Comment dois-je coter en AMO une prise en soin d’un patient porteur d’une fente ?

Selon la nomenclature du 1er juillet 2019, vous pouvez coter la prise en soin en tant que « rééducation des fonctions oro-myo-faciales et de l’oralité : AMO 13.5 », si les troubles sont directement liés à la fente.


Quelle fréquence est recommandée pour la prise en soin d’un patient porteur d’une fente ?

Lorsque vous recevez un patient ayant eu une chirurgie du voile, il est préconisé de faire 2 séances hebdomadaires pendant 3 mois afin de mobiliser le voile, d’automatiser les bons mouvements de la phonation et d’aider à l’appropriation de la nouvelle structure anatomique.

Par la suite, selon les progrès du patient et vos objectifs, la fréquence peut être réajustée.
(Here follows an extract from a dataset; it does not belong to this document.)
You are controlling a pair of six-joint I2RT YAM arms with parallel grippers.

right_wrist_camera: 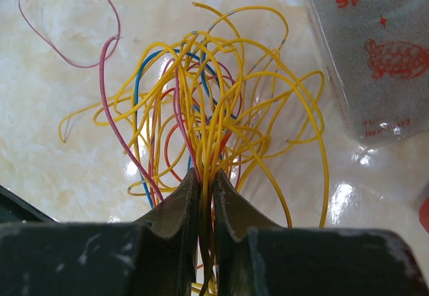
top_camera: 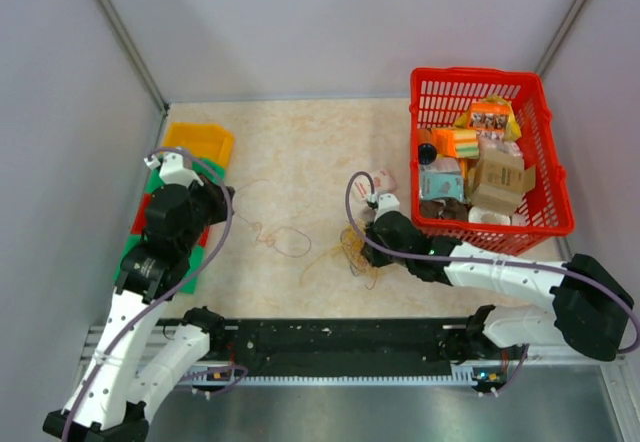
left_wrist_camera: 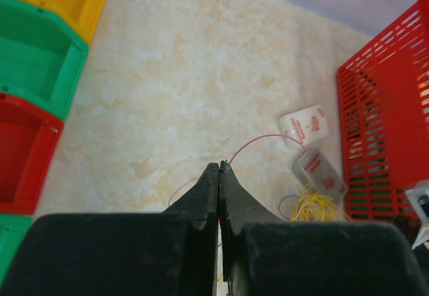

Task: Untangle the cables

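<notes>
Marbled table point(top_camera: 300, 142) carries your cable tangle point(right_wrist_camera: 214, 108) at centre frame in the top view, with your right fingers point(right_wrist_camera: 196, 182) pinched tight on its yellow strands. Your left fingers point(left_wrist_camera: 214, 175), at centre-left, are closed on a thin pink wire point(left_wrist_camera: 268, 137).

- Clear plastic packet holding a grey sponge point(right_wrist_camera: 372, 55), right wrist view: red print reads "Kame…", cut off by the frame's top edge. "Sponge" stands in full on the line below.
- Same packet: a small red star and a red outline drawing of a turtle under the words.
- Same packet, lower edge: a fine line that seems to include "Japan"; the rest is too blurred to read.
- Flat white sachet with red print point(left_wrist_camera: 305, 125), left wrist view: lettering too small to read.
- Orange printed box point(top_camera: 490, 117) in the red plastic mesh basket point(top_camera: 440, 87), top view: print shows, nothing legible.
</notes>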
Par ailleurs, n’hésitez pas à faire des pauses thérapeutiques. Les patients porteurs d’une fente ont souvent de nombreux suivis sur plusieurs années et une fenêtre thérapeutique peut être bénéfique. En effet, c’est un bon moyen pour que le patient reste investi dans la rééducation et ainsi éviter l’installation d’une certaine lassitude.  Une pause permet aussi de prendre du recul sur les capacités du patient et de réajuster les objectifs.


Puis-je intervenir de façon précoce chez un patient porteur de fente ?

  • Oui tout à fait ! Il n’y a pas d’âge minimum, tout dépend de la plainte initiale. Il est possible qu’un nourrisson vous soit adressé pour des troubles de la succion et de l’oralité alimentaire, tout comme un jeune enfant vers l’âge de 2-3 ans pour des troubles de la phonation et de l’articulation. Un adolescent ou un jeune adulte peut également vous contacter à la suite d’une reprise opératoire pour une mobilisation et un renforcement du voile ou encore des troubles de la phonation.
  • Néanmoins, le suivi d’un enfant porteur d’une fente est pluridisciplinaire et long. Il faut veiller à préserver la motivation du patient et des parents pour les étapes clefs de la rééducation, souvent situées vers l’âge de 5-6 ans.
  • Vous pouvez proposer une guidance parentale, afin d’accompagner le développement de l’alimentation et du langage, ainsi que de la prévention, pour les troubles de la phonation. Lors des visites au centre de compétence, les parents auront reçu toutes les informations pour accompagner le développement de leur enfant. Il peut être nécessaire de revenir avec eux sur ces informations. (Si vous souhaitez avoir davantage d’information, n’hésitez pas à consulter les fiches destinées aux parents présentes sur le site du CHU de Nantes).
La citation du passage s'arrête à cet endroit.